1) Multi-cube scene caused floating cubes#

Issue: When I spawned 3 cubes and shifted their colors to select a target cube, some cubes spawned in mid-air and caused collisions or unstable physics.

Fix: I reduced the scene to a single cube for the lifting policy and fixed the target pose for that cube. This kept the scene stable and matched the policy assumptions.

When the episode changes and the cube is placed in a different position, extra frames get recorded. These end up in the dataset — the model trains on noisy frames and struggles to learn the task.

Solution: I added a short settling phase at the beginning of each episode. Publish zero actions for a few steps, let the robot and physics settle, then start recording. Isaac Sim needs time to stabilize physics after the cube moves, which produces transient frames. A cleaner fix is to use the built-in DexCube, but I needed different cube colors so I kept the custom cube and constrained the task to simple target directions.

2) Camera orientation mismatch#

Issue: Cameras initially produced incorrect viewpoints because the quaternion order/axis convention was wrong.

Fix: Converted orientation from w, x, y, z-x, w, z, -y for Isaac Sim and verified the view. Tuned focal length to 12 for clearer observations.

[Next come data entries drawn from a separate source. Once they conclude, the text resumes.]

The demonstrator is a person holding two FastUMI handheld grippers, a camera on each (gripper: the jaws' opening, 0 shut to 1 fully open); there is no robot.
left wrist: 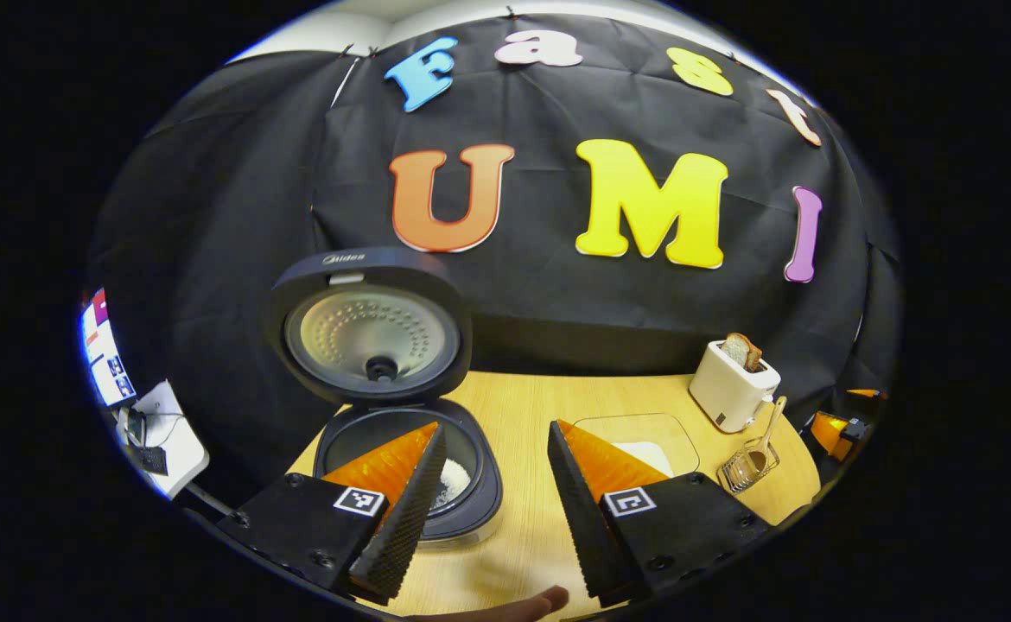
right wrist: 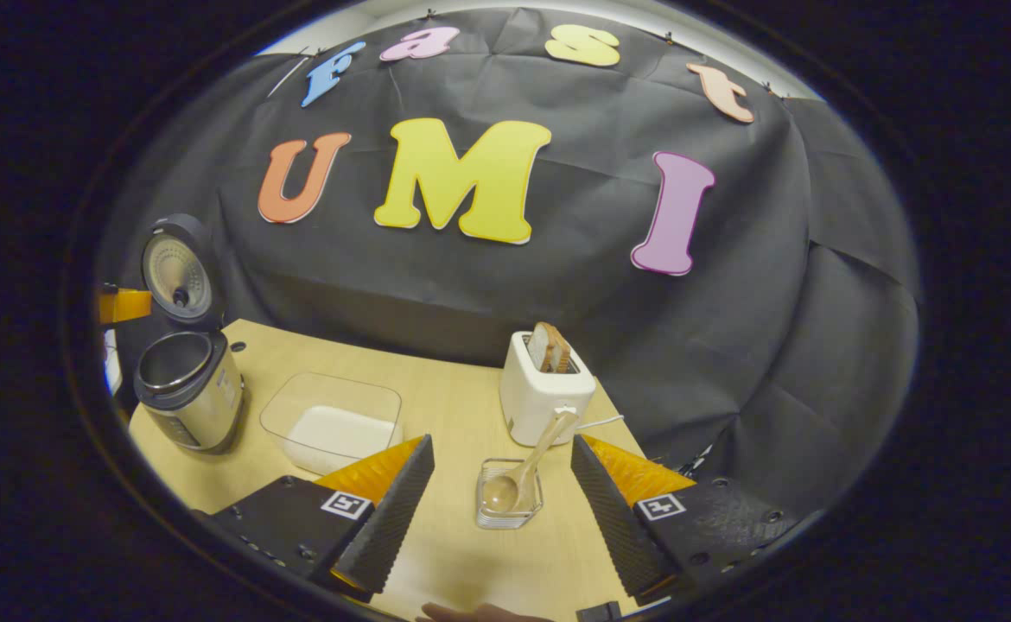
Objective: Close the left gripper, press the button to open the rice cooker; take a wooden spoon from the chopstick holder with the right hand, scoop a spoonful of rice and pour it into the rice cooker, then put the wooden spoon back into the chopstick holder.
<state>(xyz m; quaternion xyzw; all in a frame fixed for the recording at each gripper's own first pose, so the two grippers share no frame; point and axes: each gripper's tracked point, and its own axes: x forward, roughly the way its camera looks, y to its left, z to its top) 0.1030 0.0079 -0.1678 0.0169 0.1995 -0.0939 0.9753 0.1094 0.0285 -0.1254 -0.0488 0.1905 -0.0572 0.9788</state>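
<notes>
Both sets of jaws stand wide and empty. The rice cooker [right wrist: 187, 393] is open at the counter's [right wrist: 436, 553] left end, lid up. The wooden spoon [right wrist: 524, 471] sits in the wire chopstick holder [right wrist: 510, 494], just before the toaster [right wrist: 547, 393] – bowl down, handle leaning up and away toward the toaster. It looks light, stiff and smooth; the free upper handle seems the place for the right gripper [right wrist: 501, 510] to grasp. The left gripper [left wrist: 495, 492] hovers by the cooker – a clear rice tub [right wrist: 333, 423] lies between.

Toaster [right wrist: 545, 399] just behind chopstick holder [right wrist: 509, 494]; front approach open.
</notes>
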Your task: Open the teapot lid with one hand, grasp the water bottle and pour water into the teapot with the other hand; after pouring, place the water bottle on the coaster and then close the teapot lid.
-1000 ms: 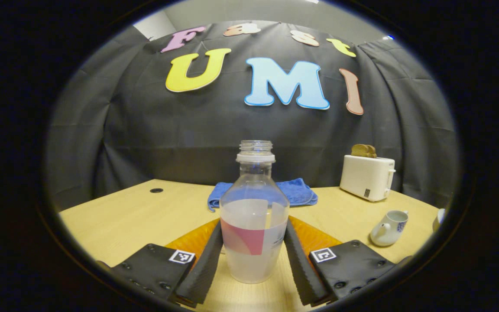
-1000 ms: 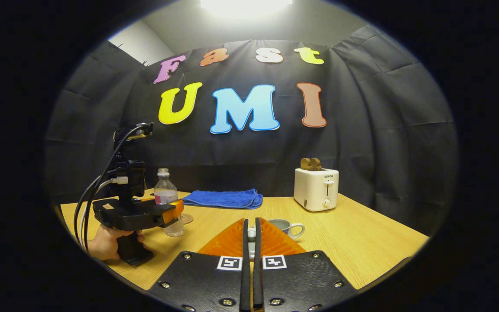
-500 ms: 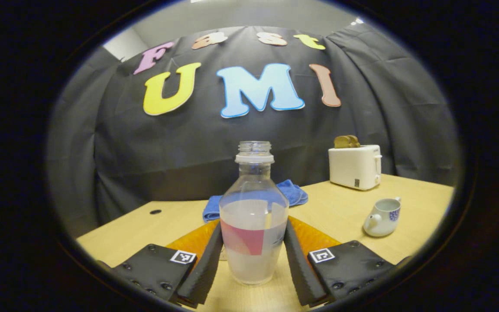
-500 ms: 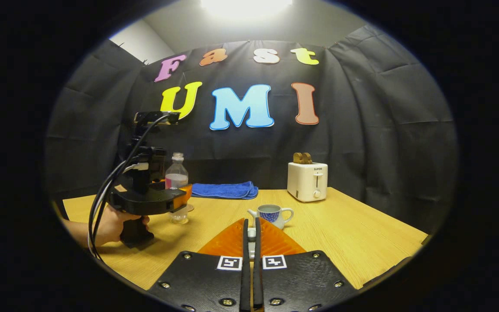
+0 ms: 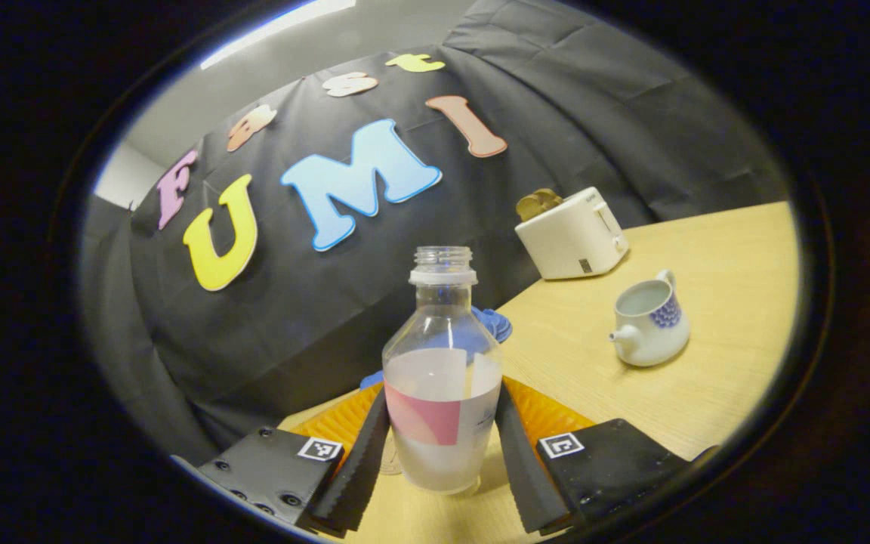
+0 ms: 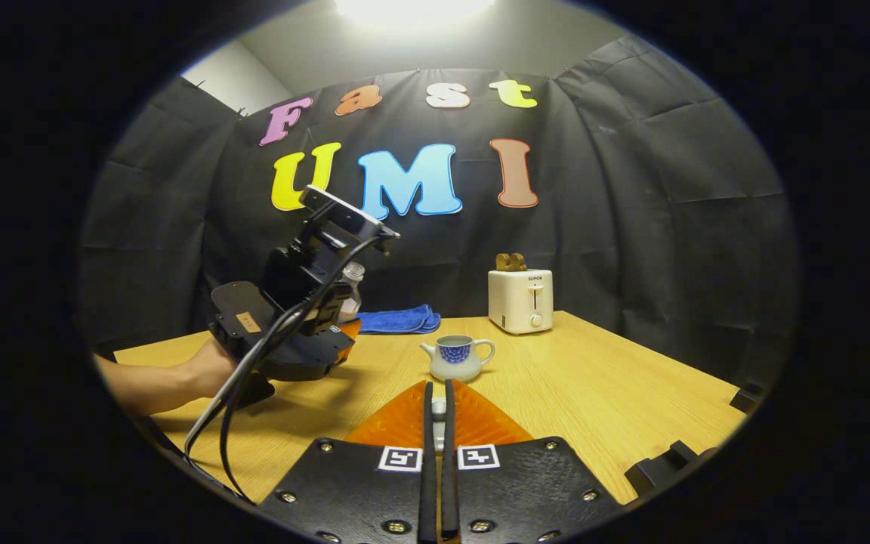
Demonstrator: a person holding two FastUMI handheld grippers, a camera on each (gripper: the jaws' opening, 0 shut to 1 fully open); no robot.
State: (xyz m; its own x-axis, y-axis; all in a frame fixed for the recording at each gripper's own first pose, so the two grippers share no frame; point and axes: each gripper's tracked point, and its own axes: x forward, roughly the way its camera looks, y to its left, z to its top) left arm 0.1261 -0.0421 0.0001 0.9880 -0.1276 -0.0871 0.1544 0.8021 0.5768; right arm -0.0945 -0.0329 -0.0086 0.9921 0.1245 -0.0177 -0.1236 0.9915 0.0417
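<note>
Pinching the water bottle (image 5: 442, 393) on both sides, the left gripper (image 5: 441, 461) holds it tilted above the table (image 5: 707, 378). The right gripper (image 6: 439, 423) (fingers pressed together on the lid (image 6: 439, 409)) faces the open teapot (image 6: 456, 357).

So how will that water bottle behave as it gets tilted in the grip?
The water bottle is uncapped and about half full, so it can spill early. Its clear, thin-looking wall may flex between the left gripper fingers. The sloshing water probably shifts its weight.
</note>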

3) Dataset contamination and failed rollouts#

Issue: Some episodes failed because cube placement was too fast, and early frames contained visuals from the previous episode.

Fix: Added warm-up steps at the start of each rollout and skipped failed episodes (no save if success conditions weren’t met). Improved dataset quality.

4) Mamba + IsaacLab environment conflicts#

Issue: mamba-ssm initially failed to build under Python 3.11 (required by Isaac Sim 5.1.0), and CUDA kernels were incompatible with the RTX PRO 6000 (sm_120).

ImportError: /home/navaneet/miniconda3/envs/lab/lib/python3.11/site-packages/
selective_scan_cuda.cpython-311-x86_64-linux-gnu.so:
undefined symbol: _ZN3c104cuda29c10_cuda_check_implementationEiPKcS2_jb

Fix: Installed mamba-ssm from source and upgraded to a PyTorch build that supports newer CUDA architectures:

pip install --no-cache-dir --no-binary :all: --no-build-isolation "mamba-ssm[causal-conv1d]"
pip install --pre torch torchvision torchaudio --index-url https://download.pytorch.org/whl/nightly/cu128
pip install mamba-ssm --no-build-isolation

5) Task–policy mismatch#

Issue: I initially added two cubes but the teacher policy was trained for a single cube, so the policy moved to incorrect targets.

Fix: Constrained the environment to a single cube and fixed the command to a consistent target pose (e.g., middle position) — aligned with the trained policy.

6) Environment setup steps#

Steps taken to stabilize the project setup:

  • Created a new environment config and registered it in the task init

  • Added cameras for data collection

  • Disabled visualization markers to avoid distraction in RGB frames

  • Verified task registration and command targets before rollout

My main goal was to train the model with both Transformer and Mamba architectures and compare. I chose a simple single-cube task and gave each variant a direction like lift_it_to_the_middle_of_the_table or reach_to_the_right_side_but_slighlty_lower so the comparison is clean and reproducible.